O processo de descolonização forçado pela queda do regime fascista português, a brava luta dos povos colonizados pela Libertação Nacional e a independência política das ex-colónias criou uma outra figura: “os retornados”. Quem são esses? O perfil dos portugueses que estavam nas colônias era diverso ocupavam espaços de poder político ou econômico nas colônias. Visto que numa estrutura social racista essas pessoas tinham espaços de privilégio (classe dominante ou elite), mas com avançar da luta anticolonial e a vitória dos povos locais, os colonos tiveram que deixar tudo para atrás e voltaram “sem nada e de mãos vazias” para a metrópole, como ouve-se da boca de vários “retornados”.
Foram pouquíssimas as medidas a de Estado que se preocuparam com essas pessoas, a fim de lhes garantir uma “compensação” financeira.
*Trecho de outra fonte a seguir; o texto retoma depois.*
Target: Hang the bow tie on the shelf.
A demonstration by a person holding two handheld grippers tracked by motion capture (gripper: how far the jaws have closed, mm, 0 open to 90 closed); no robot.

Esse grupo de retornados acredita que foi “lesado” e que o Estado português o deveria indenizar. Assim, esse sentimento foi alimentado durante toda uma vida, passando aos filhos, netos e afins. Para essas pessoas a Revolução dos Cravos significou empobrecimento e perda de status social dominante nas colônias. Ventura e o seu partido estimulam também mais essa fratura na sociedade como elemento mobilizador contra os resquícios e conquista da Revolução do 25 de abril.